Played by: Dick Miller

Dubbed by: Edmond Bernard (European French)

Appears in: The Terminator

The clerk working at the Alamo Sports Shop Guns where the T-800 goes to seek weapons.


  • Arms Dealer: Legitimate Gun Shop Owner variant.
  • Artistic License – Gun Safety: In reality, very few gun stores keep live ammunition within reach of a customer on the countertop for obvious reasons. Some stores might have crates of ammunition for sales or special deals on the floor, but gun store employees would pull their own sidearms on any customer who grabbed a box of ammo and had a live weapon in their hands at the same time. Not that a mere sidearm would have any hope of intimidating, much less stopping the Terminator.
  • Ballistic Discount: The T-800 just takes shotgun ammo that was put in plain view on the counter and loads a Franchi SPAS-12 while the clerk is not looking, then shoots the clerk.
  • Cool Old Guy: A man in his 60's who owns a gun shop and he appears to be in good terms with the T-800. That makes his death even more tragic.
  • Gun Nut: A surprisingly realistic example.
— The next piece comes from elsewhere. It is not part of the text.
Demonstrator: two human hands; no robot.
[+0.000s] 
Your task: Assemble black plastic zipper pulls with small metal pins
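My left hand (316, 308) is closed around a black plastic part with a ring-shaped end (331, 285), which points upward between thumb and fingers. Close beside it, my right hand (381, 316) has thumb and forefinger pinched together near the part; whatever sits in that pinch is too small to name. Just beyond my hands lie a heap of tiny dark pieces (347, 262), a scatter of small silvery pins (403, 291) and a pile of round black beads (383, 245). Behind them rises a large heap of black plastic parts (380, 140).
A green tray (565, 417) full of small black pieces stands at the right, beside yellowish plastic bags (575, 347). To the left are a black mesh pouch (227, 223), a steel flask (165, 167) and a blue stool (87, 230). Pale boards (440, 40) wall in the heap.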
He owns a gunshop and proudly displays a variety of guns, yet he does attempt to make The Terminator fill out background checks and protests when the Terminator begins loading his weapons.
  • Innocent Bystander: He gets shot by the T-800, while trying to get the background check forms ready.
  • No Name Given: His name is never mentioned. The Novelization gives his name as Rob Garrett, however.
  • Oh, Crap!: Has a very brief one before dying when he sees the T-800 pointing the (loaded) SPAS 12 at him.
  • Too Dumb to Live: Dies by way of Ballistic Discount. Any other gun shop clerk would have kept the ammo under the desk or at least out of customers' reach.
  • You Have Outlived Your Usefulness: Terminator uses him as target practice once he acquires all the gun store clerk's best non-plasma weapons.

    The Three Punks 

The Three Punks

https://static.tvtropes.org/pmwiki/pub/images/terminatorpunks.jpg
"Nice night for a walk, eh?"

Played by: Bill Paxton (leader), Brian Thompson, Brad Rearden

Appears in: The Terminator

"Fuck you, asshole!"

Three punks who have the misfortune of being the first humans the T-800 Terminator bumps into in 1984.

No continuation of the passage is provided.